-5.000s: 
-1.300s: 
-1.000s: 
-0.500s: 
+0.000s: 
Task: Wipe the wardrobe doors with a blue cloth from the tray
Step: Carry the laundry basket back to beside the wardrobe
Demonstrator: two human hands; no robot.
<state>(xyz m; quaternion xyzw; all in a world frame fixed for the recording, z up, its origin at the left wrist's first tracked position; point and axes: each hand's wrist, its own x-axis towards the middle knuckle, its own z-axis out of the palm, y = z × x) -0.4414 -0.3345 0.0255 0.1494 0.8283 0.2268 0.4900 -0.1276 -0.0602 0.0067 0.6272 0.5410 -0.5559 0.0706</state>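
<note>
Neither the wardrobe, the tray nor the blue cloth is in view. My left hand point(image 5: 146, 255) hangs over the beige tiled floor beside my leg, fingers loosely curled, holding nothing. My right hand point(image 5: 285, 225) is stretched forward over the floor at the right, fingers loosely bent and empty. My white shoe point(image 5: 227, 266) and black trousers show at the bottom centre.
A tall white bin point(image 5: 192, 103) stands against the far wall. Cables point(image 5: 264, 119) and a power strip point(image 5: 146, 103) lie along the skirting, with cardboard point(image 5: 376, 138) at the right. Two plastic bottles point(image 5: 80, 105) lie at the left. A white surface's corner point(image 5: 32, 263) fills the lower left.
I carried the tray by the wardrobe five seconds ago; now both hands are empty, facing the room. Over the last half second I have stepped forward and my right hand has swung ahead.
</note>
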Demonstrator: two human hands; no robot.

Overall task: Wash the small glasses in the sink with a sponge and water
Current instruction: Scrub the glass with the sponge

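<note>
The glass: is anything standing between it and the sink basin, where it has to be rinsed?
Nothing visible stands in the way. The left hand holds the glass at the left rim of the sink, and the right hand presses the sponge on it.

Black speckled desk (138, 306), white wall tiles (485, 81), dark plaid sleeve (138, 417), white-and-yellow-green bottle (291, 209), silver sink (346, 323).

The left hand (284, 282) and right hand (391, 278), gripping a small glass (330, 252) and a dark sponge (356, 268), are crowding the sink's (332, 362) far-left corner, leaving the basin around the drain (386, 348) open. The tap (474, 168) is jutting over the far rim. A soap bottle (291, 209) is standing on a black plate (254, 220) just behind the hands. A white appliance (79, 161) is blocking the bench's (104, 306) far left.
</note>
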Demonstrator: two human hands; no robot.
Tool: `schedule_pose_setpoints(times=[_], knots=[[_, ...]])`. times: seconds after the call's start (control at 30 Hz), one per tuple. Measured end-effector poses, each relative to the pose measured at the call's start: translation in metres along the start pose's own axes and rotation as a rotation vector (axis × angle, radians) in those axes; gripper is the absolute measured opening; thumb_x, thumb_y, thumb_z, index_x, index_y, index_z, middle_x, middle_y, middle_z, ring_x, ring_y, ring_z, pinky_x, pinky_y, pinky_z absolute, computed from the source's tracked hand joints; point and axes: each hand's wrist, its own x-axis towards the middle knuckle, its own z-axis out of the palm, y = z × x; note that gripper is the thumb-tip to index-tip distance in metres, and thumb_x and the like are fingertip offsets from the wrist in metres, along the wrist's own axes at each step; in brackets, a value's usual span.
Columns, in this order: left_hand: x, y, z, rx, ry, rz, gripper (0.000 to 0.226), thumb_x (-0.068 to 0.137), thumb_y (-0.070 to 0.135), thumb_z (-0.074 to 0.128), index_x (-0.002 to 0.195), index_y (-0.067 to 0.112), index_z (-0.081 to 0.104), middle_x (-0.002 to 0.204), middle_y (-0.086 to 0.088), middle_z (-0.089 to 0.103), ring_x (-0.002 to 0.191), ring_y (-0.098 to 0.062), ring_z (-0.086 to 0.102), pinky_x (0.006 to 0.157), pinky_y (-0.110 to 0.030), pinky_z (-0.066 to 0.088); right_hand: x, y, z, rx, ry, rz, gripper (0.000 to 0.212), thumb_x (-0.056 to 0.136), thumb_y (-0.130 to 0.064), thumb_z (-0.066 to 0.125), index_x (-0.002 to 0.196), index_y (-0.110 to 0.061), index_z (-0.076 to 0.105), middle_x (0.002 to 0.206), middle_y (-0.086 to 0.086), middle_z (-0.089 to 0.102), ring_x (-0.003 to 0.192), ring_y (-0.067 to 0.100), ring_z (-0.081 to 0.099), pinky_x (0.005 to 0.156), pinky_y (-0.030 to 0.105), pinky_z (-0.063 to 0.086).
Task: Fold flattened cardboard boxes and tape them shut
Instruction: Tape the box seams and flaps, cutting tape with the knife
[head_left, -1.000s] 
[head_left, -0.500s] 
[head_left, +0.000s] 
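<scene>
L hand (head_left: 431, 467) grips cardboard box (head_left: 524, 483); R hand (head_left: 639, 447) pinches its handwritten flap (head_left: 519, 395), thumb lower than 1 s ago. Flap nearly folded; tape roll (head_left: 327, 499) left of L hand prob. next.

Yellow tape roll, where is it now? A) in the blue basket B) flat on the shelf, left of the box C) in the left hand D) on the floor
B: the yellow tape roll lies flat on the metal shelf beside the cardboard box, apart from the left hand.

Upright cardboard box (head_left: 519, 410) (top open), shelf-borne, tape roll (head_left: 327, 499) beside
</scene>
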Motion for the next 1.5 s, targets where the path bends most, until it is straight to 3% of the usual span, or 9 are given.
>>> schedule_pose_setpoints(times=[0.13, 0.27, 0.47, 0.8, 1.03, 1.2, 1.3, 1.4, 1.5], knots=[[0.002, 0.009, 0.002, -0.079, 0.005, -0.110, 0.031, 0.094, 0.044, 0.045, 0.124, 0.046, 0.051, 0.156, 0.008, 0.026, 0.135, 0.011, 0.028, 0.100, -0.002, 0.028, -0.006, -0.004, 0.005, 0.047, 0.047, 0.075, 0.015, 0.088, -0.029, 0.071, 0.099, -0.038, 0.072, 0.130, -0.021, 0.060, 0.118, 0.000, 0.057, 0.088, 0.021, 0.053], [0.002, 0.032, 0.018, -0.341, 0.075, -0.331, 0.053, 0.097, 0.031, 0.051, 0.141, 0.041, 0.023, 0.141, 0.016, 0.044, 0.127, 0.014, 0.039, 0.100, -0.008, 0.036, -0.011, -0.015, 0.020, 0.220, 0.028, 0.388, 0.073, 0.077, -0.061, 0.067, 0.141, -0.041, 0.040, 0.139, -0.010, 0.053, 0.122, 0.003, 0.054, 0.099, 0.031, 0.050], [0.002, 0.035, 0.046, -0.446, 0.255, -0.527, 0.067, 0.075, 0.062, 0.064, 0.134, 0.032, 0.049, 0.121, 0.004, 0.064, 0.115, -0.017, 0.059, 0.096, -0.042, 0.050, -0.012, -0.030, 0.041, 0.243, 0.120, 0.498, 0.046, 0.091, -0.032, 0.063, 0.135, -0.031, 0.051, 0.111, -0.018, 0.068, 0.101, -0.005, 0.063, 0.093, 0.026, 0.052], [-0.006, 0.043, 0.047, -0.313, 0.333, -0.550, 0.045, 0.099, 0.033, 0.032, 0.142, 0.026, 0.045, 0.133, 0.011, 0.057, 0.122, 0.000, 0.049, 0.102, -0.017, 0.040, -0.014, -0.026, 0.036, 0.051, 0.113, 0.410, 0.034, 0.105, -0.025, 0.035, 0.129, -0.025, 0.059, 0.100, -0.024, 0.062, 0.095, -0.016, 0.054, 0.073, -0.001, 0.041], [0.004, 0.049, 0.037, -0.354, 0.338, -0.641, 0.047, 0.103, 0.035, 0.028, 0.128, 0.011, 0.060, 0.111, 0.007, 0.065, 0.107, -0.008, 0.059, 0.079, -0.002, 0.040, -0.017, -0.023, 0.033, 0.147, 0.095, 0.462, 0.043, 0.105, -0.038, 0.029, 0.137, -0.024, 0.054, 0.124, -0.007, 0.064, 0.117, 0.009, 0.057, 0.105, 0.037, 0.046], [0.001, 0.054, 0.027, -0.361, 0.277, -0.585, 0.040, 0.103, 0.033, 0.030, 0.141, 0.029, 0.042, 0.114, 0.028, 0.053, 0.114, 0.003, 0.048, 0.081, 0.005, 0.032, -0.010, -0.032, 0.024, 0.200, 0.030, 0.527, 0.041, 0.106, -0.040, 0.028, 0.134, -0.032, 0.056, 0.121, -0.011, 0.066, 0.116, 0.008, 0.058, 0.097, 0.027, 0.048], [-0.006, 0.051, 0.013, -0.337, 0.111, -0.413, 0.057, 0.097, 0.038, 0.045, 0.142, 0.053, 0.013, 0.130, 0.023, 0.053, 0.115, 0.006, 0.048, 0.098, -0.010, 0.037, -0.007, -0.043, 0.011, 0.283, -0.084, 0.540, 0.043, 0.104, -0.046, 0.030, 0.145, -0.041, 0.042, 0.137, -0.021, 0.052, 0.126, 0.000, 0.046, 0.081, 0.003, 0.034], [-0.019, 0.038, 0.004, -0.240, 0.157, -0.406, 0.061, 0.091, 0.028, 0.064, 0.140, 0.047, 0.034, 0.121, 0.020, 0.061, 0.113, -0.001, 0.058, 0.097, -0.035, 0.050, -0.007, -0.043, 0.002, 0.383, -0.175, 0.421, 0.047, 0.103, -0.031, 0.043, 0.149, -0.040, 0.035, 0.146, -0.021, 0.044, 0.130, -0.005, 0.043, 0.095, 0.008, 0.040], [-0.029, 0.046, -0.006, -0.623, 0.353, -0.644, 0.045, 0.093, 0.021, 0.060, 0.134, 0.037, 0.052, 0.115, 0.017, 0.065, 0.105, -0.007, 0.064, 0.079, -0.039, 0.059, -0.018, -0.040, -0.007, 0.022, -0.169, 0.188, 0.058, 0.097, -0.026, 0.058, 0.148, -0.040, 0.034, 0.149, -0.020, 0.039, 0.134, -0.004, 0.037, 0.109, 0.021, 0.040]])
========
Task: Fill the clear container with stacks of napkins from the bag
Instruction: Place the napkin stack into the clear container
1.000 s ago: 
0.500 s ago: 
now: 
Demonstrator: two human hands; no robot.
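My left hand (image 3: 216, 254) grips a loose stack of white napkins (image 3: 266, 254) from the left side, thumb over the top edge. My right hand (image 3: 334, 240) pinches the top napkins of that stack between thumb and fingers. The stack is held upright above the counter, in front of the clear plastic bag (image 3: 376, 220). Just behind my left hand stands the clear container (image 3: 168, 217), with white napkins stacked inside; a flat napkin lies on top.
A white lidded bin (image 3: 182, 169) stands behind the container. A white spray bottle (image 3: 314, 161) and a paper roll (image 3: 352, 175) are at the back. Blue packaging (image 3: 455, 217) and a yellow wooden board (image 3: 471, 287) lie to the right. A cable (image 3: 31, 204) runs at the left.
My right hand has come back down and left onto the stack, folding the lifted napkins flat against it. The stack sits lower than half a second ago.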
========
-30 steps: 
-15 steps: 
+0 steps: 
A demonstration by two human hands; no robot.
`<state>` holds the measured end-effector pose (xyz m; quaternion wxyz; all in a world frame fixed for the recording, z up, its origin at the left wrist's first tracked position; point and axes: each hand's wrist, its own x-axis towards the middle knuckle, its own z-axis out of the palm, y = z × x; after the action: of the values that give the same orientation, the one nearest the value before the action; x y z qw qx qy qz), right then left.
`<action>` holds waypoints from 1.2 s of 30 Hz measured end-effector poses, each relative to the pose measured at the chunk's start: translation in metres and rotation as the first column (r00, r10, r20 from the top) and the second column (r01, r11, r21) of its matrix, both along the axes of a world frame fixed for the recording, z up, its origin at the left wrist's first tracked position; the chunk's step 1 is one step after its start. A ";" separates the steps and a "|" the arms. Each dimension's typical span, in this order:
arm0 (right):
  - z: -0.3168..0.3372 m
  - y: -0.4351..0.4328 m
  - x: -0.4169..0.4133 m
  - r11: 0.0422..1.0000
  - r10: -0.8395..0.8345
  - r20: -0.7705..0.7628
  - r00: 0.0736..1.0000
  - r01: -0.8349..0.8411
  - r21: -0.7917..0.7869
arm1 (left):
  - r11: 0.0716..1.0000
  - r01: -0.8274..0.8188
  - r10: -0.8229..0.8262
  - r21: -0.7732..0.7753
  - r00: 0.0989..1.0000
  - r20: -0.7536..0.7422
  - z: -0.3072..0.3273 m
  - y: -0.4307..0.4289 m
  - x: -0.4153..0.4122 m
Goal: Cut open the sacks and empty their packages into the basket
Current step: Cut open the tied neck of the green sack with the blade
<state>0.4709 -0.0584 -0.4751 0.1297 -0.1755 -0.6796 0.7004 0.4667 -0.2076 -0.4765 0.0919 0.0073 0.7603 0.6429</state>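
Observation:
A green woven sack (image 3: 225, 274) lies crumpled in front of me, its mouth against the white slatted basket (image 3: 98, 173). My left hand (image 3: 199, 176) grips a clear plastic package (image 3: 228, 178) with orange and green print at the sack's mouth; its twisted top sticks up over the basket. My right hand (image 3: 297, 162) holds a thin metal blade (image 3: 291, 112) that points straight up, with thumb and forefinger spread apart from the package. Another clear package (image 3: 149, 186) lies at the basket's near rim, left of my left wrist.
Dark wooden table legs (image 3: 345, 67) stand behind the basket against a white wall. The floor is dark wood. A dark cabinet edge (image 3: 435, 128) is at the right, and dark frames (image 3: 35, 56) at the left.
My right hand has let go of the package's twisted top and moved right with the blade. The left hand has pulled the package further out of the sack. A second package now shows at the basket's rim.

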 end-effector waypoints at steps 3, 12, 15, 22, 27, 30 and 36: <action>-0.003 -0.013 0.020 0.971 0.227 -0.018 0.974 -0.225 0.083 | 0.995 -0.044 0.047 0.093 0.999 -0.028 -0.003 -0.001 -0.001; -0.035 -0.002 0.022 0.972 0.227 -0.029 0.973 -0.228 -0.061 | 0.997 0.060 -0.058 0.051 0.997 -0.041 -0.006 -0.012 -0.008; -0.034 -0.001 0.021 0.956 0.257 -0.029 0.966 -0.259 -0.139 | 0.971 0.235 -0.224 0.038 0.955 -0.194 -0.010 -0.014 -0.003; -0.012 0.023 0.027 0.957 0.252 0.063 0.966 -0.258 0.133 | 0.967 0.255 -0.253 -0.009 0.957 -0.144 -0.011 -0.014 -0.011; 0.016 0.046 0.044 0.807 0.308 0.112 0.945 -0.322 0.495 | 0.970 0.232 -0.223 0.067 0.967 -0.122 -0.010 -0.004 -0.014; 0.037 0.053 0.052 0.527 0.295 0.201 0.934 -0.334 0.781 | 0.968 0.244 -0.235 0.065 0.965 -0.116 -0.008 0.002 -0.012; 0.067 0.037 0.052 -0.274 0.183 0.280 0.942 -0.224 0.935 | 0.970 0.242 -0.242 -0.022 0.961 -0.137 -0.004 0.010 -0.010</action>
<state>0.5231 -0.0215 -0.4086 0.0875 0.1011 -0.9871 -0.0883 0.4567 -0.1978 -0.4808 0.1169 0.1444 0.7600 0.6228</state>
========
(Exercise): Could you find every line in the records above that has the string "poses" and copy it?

(Answer to the exercise):
Tool: `schedule_pose_setpoints(times=[_], knots=[[_, ...]])`. times: seconds after the call's start (control at 30 Hz), one per tuple. Measured end-effector poses, each relative to the pose measured at the call's start: translation in metres along the start pose's own axes and rotation as a rotation vector (axis × angle, radians) in those axes; gripper is the absolute measured opening; thumb_x, thumb_y, thumb_z, index_x, index_y, index_z, middle_x, middle_y, middle_z, ring_x, ring_y, ring_z, pinky_x, pinky_y, pinky_z absolute, computed from the source's tracked hand joints; point and axes: each hand's wrist, its own x-axis towards the middle knuckle, its own z-axis out of the palm, y = z × x; note that gripper is the thumb-tip to index-tip distance in metres, and thumb_x and the like are fingertip offsets from the wrist in metres, along the wrist's own axes at each step; in brackets, a value's usual span.
`<action>` holds waypoints from 1.2 s of 30 Hz measured end-effector poses, each relative to the pose measured at the chunk's start: translation in metres and rotation as the first column (r00, r10, r20 from the top) and the second column (r01, r11, r21) of its matrix, both along the axes of a world frame fixed for the recording, z up, its origin at the left wrist's first tracked position; the chunk's step 1 is one step after its start. A ";" separates the steps and a "|" the arms. Each dimension's typical span, in this order:

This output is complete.